All the stuff you do not want to rediscover!!!

Self-signed CA certificate

Become your own certificate issuer.

Throughout this guide some environment variables will be used:

HOSTNAME=some-host
LOCALDOMAIN=some-domain
ADDRESS=127.0.0.1

CA Key

First you need a key for the CA-cert (The master key!):

openssl genrsa -out ca-cert.key 4096

CA Certificate

Then generate the CA-cert itself:

openssl req \
	-new -key ca-cert.key \
	-x509 -days 3650 \
	-out ca-cert.crt \
	-subj "/CN=Evil overlords of the Internet"

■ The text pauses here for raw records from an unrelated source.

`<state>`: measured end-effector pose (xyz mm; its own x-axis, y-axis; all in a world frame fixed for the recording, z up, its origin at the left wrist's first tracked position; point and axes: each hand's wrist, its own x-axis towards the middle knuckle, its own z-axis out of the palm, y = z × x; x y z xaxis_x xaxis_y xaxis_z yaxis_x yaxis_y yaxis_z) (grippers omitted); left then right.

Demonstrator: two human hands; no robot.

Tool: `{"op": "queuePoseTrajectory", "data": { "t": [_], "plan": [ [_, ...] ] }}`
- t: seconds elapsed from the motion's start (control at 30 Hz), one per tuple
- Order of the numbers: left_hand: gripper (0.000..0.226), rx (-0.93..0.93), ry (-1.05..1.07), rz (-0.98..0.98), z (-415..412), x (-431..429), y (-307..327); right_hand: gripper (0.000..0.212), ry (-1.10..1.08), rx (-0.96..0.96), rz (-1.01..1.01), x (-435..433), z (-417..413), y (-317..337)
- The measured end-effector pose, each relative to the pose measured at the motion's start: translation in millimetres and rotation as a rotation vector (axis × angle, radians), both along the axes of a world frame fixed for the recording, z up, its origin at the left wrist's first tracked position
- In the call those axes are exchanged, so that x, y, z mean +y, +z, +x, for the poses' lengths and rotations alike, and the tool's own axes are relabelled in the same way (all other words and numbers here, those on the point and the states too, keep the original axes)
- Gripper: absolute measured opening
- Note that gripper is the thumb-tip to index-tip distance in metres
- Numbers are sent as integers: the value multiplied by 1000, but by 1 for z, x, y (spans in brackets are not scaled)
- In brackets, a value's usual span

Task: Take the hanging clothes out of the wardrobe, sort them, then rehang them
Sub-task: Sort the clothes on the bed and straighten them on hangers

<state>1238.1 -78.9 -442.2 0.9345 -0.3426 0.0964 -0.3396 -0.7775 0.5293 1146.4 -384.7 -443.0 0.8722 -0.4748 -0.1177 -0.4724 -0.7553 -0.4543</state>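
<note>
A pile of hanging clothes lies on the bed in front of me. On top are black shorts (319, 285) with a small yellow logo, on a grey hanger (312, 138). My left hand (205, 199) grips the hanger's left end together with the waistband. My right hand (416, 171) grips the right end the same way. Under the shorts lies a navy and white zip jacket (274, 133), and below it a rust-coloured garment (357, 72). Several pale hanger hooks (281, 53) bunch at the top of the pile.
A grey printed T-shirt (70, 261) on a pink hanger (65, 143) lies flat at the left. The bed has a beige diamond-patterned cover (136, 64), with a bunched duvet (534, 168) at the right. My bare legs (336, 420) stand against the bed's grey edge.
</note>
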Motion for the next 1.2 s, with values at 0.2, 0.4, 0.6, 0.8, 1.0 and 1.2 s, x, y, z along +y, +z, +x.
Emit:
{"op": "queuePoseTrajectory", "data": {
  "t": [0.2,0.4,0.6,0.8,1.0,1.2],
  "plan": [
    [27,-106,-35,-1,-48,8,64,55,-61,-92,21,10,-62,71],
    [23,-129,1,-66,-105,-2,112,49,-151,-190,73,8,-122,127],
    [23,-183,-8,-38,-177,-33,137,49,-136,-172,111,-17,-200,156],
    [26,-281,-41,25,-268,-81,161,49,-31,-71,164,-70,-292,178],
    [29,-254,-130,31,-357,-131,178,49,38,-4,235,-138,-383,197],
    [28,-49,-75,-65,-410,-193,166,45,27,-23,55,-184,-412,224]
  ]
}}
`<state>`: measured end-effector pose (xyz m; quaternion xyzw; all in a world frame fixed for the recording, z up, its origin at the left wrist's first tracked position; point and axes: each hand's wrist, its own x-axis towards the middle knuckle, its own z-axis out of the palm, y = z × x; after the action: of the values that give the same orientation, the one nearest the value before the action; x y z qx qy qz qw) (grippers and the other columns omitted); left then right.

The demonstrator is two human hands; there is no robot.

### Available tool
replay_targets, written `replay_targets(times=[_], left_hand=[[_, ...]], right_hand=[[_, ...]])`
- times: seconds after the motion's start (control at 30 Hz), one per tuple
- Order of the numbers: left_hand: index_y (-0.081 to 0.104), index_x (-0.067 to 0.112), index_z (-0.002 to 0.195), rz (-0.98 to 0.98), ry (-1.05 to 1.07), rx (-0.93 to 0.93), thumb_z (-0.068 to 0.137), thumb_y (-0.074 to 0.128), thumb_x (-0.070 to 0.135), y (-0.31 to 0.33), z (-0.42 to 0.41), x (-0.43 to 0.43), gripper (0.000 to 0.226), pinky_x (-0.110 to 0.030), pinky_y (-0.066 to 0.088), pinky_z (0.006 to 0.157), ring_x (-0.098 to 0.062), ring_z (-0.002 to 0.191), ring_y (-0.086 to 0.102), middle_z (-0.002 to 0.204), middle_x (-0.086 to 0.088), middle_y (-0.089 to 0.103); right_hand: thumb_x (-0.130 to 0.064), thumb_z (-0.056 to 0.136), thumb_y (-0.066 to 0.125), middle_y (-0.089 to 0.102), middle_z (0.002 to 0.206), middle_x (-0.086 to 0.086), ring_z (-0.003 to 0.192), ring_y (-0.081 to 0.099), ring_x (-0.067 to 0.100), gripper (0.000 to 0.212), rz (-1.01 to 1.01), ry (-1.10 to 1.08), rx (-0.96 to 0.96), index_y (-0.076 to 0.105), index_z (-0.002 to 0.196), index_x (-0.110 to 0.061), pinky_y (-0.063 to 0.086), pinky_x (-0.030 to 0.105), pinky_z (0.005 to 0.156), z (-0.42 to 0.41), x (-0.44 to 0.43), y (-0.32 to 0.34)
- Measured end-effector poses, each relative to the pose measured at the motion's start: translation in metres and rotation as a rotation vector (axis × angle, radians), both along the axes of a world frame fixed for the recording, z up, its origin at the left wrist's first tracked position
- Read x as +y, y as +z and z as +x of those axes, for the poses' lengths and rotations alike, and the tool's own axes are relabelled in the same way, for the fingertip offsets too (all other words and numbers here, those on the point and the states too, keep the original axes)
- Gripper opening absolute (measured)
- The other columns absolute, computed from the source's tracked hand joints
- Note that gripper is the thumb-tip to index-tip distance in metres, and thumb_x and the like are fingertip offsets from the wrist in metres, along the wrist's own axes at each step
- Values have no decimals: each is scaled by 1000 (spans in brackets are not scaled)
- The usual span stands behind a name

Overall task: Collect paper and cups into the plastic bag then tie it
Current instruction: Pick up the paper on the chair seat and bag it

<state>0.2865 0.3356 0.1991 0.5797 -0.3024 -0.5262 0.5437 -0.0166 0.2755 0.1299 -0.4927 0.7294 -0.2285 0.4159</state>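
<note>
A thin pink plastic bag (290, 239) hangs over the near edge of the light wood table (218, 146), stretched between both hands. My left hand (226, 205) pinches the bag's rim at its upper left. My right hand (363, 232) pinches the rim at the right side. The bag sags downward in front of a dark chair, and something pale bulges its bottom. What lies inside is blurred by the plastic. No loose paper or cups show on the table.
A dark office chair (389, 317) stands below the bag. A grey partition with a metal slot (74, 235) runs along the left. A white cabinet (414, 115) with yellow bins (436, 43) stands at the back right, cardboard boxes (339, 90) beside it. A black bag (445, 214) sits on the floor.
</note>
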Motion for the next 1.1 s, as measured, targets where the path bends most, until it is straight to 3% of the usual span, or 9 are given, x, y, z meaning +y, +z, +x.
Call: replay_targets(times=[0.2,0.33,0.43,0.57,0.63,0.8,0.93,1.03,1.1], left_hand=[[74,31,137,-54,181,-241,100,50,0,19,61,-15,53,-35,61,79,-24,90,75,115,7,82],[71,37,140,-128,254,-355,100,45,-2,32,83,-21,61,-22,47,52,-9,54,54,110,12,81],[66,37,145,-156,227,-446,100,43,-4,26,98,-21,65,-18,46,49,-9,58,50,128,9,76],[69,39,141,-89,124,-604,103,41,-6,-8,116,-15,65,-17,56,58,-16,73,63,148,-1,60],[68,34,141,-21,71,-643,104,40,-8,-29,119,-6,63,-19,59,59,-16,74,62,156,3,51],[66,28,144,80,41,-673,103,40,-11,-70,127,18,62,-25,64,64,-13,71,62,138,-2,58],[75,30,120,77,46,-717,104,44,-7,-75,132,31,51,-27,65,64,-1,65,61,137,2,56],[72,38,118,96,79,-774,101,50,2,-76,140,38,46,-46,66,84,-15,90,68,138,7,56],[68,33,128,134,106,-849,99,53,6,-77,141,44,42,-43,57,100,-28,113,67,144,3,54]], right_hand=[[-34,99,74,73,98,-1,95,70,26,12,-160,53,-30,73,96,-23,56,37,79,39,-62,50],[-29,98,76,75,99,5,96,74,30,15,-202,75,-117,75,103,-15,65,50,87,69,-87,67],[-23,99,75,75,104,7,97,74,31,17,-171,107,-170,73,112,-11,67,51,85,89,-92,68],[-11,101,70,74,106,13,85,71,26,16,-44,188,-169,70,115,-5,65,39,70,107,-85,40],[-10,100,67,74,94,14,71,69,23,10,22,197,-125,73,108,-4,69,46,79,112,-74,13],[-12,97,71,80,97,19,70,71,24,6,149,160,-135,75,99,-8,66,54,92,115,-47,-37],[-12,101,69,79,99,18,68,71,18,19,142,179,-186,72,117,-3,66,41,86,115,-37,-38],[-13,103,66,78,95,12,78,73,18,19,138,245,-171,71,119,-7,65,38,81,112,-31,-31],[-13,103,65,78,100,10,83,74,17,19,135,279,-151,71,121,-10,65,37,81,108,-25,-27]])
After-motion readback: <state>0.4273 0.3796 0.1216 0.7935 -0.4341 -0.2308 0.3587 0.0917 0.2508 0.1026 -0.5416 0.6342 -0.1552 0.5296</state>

NOTE! The value specified by /CN=<name> becomes the value shown in browser as Verified by: <name> so choose it wisely.

Self-signed certificate

Generate a certificate and sign it with your CA-certificate.

Key

First generate a key for the certificate:

openssl genrsa -out some-host.key 4096

CSR (Certificate Signing Request)

Then to create a certificate with the least problems, it needs to match:

To do that, create a csr conf file

cat << EOF > some-host.csr.conf
[ req ]
default_bits = 4096
prompt = no
default_md = sha256
req_extensions = req_ext
distinguished_name = dn

[ dn ]
CN = ${ADDRESS}

[ req_ext ]
subjectAltName = @alt_names

[ alt_names ]
DNS.1 = ${HOSTNAME}
DNS.2 = ${HOSTNAME}.${LOCALDOMAIN}
IP.1 = ${ADDRESS}

[ v3_ext ]
authorityKeyIdentifier=keyid,issuer:always
basicConstraints=CA:FALSE
keyUsage=keyEncipherment,dataEncipherment
extendedKeyUsage=serverAuth,clientAuth
subjectAltName=@alt_names
EOF

With the csr conf file, create the csr file:

openssl req -new -key some-host.key -out some-host.csr -config some-host.csr.conf

Certificate

Finally the certificate can be created and signed:

openssl x509 -req -in some-host.csr \
	-CA ca-cert.crt -CAkey ca-cert.key -CAcreateserial \
	-out some-host.crt \
	-days 3650 -extensions v3_ext \
	-extfile some-host.csr.conf

Build a JSSE keystore with key and certificate for TLS (Jetty and others)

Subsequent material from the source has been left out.